Only four Tulsa Public Schools’ sites out of 76 got an "A" mark from the State Department of Education’s new A-F Report Card grading system released Thursday.

Those four schools represent just 5 percent of TPS schools that received marks. The numbers were much different at other districts; two of the three schools in the Berryhill School District got perfect 4.0 marks.

It's hard for Berryhill Superintendent Mike Campbell not to smile; his district was graded one of the best in Oklahoma.

“It means a lot to our school staff, our school family, our community, and everybody had input into this,” Campbell said.

How'd Berryhill do it?

“There's no secret. We work hard, and our kids work hard,” Campbell said.

A mom who has two kids enrolled in Berryhill Schools knows what might be the trick.

“I do think that we fly under the radar just a little bit we're not quite as big as the other schools,” the mother of two said.

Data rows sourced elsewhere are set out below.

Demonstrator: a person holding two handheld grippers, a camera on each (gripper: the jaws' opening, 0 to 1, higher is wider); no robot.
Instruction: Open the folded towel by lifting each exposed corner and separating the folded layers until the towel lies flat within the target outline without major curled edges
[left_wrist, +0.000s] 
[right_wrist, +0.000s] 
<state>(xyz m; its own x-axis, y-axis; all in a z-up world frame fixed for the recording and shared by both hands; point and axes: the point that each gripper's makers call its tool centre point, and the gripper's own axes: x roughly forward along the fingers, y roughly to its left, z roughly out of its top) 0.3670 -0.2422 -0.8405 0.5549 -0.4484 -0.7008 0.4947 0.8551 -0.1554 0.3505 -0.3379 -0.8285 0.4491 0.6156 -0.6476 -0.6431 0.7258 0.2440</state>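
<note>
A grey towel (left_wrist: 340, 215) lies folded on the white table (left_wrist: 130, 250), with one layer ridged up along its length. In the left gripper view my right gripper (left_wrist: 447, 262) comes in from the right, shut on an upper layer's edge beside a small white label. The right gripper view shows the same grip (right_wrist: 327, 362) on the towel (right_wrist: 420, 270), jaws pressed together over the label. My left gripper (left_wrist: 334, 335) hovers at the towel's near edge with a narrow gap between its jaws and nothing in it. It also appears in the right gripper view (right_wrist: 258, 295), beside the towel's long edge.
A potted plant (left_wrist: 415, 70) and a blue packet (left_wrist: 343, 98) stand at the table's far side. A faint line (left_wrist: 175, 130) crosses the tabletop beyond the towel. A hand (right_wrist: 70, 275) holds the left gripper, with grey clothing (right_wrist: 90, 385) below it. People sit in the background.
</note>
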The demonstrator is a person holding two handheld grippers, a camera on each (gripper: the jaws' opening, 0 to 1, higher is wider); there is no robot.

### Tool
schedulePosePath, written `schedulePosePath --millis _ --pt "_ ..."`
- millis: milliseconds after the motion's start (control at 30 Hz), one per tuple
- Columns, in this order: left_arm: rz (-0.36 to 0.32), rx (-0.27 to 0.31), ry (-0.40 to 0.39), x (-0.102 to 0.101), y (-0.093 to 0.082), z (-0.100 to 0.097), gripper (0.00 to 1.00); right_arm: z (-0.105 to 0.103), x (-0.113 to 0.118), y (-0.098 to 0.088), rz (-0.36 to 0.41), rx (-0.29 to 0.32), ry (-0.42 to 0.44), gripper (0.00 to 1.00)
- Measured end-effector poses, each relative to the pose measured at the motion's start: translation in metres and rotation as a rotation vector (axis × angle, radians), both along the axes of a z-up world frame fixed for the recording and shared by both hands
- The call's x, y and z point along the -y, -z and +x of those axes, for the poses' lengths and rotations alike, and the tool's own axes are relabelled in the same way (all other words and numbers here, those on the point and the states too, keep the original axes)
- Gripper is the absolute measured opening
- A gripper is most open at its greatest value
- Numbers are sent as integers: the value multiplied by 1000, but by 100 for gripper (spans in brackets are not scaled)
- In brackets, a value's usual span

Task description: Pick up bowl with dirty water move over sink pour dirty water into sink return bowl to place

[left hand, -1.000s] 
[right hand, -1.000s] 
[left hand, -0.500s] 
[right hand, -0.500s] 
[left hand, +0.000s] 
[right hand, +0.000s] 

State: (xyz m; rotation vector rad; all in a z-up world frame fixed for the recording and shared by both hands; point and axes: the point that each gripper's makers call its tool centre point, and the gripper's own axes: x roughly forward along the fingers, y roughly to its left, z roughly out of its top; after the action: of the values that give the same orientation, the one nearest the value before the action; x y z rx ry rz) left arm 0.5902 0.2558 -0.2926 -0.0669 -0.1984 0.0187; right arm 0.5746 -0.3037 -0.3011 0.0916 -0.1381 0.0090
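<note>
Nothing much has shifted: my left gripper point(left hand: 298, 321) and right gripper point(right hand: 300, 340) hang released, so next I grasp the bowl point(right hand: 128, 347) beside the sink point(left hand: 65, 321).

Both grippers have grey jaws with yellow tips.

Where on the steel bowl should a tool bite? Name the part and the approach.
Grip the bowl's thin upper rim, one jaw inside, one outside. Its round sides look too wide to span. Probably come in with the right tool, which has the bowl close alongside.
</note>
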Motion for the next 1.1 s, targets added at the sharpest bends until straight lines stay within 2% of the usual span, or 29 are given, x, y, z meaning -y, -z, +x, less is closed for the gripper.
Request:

Being small is something Campbell thinks helped Berryhill High and Middle Schools get "A" grades and its elementary school get a "B."

“I think we're small enough to maybe manage the district a little easier than maybe some of the larger districts you can kind of get your arms around,” he told FOX23.

He says in smaller communities, it's easier for parents to feel connected to administrators, teachers, and school goals.

“Everybody that has a part in this community has a part in our good grades.”

In Berryhill around 1,250 students are enrolled in the district’s schools. Tulsa Public Schools has 33 times that number, around 41,000 students.

TPS Superintendent Dr. Keith Ballard told FOX23, those can make a difference on the report card.

“I believe it has more of an impact on the larger districts because of the components that are in there,” Ballard said.

For small, successful Berryhill, they'll celebrate for now and move on to their next challenge soon.

“I think the attitude that we have is, where do we go from here? I think we can't rest on past laurels. We need to continue to work hard and look at ways we can improve, and that's what we will do,” Campbell said.

While Berryhill scored well this round, Superintendent Campbell agrees with Dr. Ballard that the grading formula isn't perfect. He hopes the state will re-work it and revise calculations for next year.